En enero de 2020, César se asoció con Laurie, tutora de alfabetización para adultos, y comenzaron a trabajar juntos individualmente. Solo pudieron verse en persona unas pocas veces antes de la pandemia. Pero para ellos, la transición al aprendizaje remoto tuvo muchas ventajas.
¡A ambos les encanta la transición al teletrabajo! Al estar en casa por Zoom, se sienten más libres que en la biblioteca porque no tienen que preocuparse por estar en silencio ni molestar a los demás. Como saben que solo ellos dos pueden oír lo que se dice, se ríen a carcajadas si quieren y no les da vergüenza estar en público.

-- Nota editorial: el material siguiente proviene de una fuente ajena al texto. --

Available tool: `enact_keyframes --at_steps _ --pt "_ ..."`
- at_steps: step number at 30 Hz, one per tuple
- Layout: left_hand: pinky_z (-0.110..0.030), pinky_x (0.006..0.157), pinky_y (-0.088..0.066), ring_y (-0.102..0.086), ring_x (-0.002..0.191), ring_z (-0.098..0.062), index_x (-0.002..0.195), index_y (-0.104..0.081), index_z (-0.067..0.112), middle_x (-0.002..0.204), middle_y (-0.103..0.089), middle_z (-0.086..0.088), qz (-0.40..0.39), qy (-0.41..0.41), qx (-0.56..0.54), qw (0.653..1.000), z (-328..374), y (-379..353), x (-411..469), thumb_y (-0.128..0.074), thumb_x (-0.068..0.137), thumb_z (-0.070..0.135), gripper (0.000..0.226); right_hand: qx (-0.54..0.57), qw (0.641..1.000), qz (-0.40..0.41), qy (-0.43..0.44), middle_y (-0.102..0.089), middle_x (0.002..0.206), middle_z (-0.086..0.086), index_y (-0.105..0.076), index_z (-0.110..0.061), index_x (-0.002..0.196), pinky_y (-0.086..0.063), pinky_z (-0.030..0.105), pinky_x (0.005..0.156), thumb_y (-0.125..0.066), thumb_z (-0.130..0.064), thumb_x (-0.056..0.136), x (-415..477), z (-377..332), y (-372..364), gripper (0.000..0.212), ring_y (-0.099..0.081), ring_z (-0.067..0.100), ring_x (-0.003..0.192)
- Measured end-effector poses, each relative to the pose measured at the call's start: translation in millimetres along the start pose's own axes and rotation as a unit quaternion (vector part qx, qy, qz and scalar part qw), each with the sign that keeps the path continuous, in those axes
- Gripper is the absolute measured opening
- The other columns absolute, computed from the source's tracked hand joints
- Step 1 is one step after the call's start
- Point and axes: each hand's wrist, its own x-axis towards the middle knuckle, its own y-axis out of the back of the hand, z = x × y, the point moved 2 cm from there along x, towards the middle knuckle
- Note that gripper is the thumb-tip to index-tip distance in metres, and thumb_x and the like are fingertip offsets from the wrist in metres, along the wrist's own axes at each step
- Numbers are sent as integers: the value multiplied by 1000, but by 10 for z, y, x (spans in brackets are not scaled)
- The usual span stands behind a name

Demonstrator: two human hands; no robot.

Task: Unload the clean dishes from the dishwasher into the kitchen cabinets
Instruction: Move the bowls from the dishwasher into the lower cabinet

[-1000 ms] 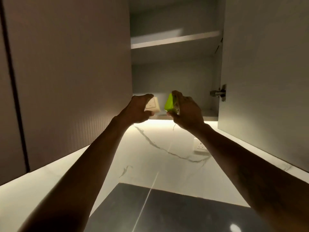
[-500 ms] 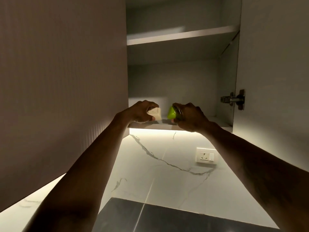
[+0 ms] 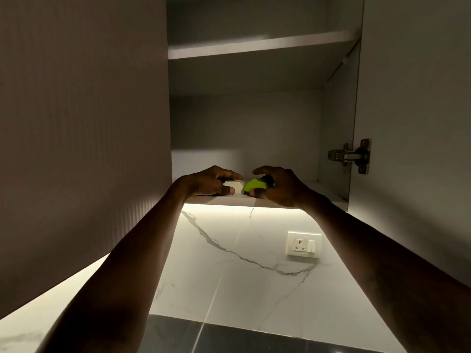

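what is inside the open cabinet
At the front of the bottom shelf, the left hand grips a cream piece and the right hand grips a green piece, side by side. The top of the upper shelf is hidden from below, as is the bottom shelf farther back.

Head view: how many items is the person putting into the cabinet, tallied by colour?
Cream: 1, the cream item, gripped by the left hand.
Lime green: 1, the lime-green item, pinched by the right hand.
Total: 2, both low at the front of the bottom shelf; what kind of dish each is cannot be told.
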Motion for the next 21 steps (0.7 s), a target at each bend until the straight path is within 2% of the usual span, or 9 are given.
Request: enact_keyframes --at_steps 4,9,12,17,21 --pt "-18 92 -53 -60 118 -17 147 -49 12 141 -56 -2 7 -9 -74 997 -62 -24 -44 -63 95 1 55 -4 1000 -6 -5 -63 133 1 -63 -21 133 -49 25 94 -82 -35 80 27 24 15 59 -60 19 117" --pt "-16 91 -53 -59 119 -18 145 -52 10 141 -55 -1 22 -16 -106 994 -66 -44 -83 -61 94 -5 54 -8 1000 -3 -4 -65 129 1 -66 -18 129 -44 19 85 -77 -28 85 26 29 11 46 -57 12 106" --pt "-15 89 -53 -57 120 -22 144 -53 11 140 -55 -2 32 -14 -102 994 -83 -50 -71 -61 94 -6 54 -9 1000 2 -6 -65 130 2 -66 -18 130 -44 21 87 -76 -28 86 3 15 19 46 -59 17 111" --pt "-25 98 -50 -55 121 -24 141 -56 13 137 -55 -2 53 -14 -96 994 -70 -81 -42 -62 92 -7 53 -36 999 15 -19 -66 127 2 -64 -21 129 -52 30 94 -77 -40 83 -10 15 -2 52 -63 22 110" --pt "-21 92 -52 -58 117 -21 136 -60 13 129 -59 2 84 -26 -91 992 -91 -101 -52 -67 90 -5 50 -62 997 26 -29 -67 127 3 -63 -20 130 -52 29 91 -77 -46 80 -20 24 14 58 -64 23 108"
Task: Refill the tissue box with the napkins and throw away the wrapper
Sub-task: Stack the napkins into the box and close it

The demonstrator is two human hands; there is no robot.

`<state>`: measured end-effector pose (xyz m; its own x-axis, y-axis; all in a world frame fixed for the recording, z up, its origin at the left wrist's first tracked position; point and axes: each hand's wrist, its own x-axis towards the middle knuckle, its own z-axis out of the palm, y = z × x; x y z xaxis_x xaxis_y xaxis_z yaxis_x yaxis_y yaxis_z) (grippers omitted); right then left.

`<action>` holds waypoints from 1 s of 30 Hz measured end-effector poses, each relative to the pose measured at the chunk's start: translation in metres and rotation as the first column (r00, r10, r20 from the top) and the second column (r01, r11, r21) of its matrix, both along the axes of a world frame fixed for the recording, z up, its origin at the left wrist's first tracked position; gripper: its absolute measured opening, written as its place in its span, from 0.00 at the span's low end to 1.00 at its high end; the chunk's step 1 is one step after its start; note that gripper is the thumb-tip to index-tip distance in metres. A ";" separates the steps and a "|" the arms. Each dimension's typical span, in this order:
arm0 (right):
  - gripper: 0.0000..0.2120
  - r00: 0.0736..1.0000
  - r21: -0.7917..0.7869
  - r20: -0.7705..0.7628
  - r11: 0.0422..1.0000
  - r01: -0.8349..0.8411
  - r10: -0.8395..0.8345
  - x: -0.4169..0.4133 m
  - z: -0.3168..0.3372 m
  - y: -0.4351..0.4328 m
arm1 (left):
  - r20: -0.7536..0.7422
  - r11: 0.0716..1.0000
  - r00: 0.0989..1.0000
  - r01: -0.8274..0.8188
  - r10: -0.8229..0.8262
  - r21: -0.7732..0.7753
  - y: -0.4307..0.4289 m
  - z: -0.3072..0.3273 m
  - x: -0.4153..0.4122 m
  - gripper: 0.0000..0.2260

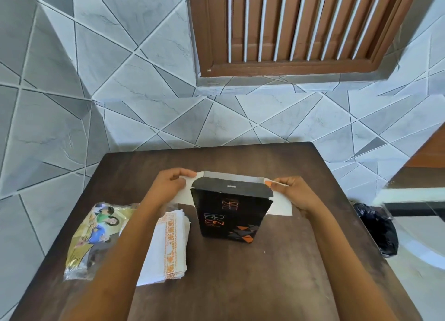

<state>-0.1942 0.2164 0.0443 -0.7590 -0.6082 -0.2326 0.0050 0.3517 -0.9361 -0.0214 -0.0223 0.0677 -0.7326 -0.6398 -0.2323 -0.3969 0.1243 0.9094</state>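
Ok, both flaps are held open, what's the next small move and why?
Probably free the left hand from its flap and reach for the napkins: the tissue box stands open, right hand holding the other flap, and the stack lies outside it.

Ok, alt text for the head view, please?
The left hand and right hand pinch the white flaps of the open black box standing on a brown table. The napkins and wrapper lie left of it; a black bag sits beside the table at right.
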 end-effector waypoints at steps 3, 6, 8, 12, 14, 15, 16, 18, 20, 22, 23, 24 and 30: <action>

Laurie añadió que Zoom ofrece muchas herramientas, como compartir pantalla, e incluso han podido compartir otras cosas, como sus plantas de interior y obras de arte en las paredes, algo que no podrían hacer en persona. Recomienda trabajar a distancia solo por el aspecto social: sintió que el tiempo con Cesar la mantuvo centrada durante el confinamiento. A Laurie le gustó tener a Cesar para hablar mientras todos estaban separados. También señaló que las parejas no están atadas a una sola sucursal de la biblioteca cuando trabajan en línea. Pueden estar juntos incluso a grandes distancias. Para ellos, fue una excelente experiencia.
Ambos añadieron que es agradable no tener que desplazarse a una biblioteca: no tienen que lidiar con el estrés del tráfico y pueden estar cómodos en sus casas. Laurie también agradece la tutoría virtual, ya que se mudó durante la pandemia y, si no hubiera sido por la posibilidad de trabajar por Zoom, se habrían visto obligados a dejar de trabajar juntos.
Laurie dice que los Servicios de Alfabetización para Adultos le permiten ayudar a alguien y enriquecer su propia vida al mismo tiempo:
¡Es un buen programa para todos! Poder trabajar por Zoom significa más seguridad y también permite que personas con movilidad reducida se ofrezcan como voluntarias. Ha sido una experiencia personal increíble, llena de beneficios personales, y no sabes cuánto te impactará hasta que lo vives.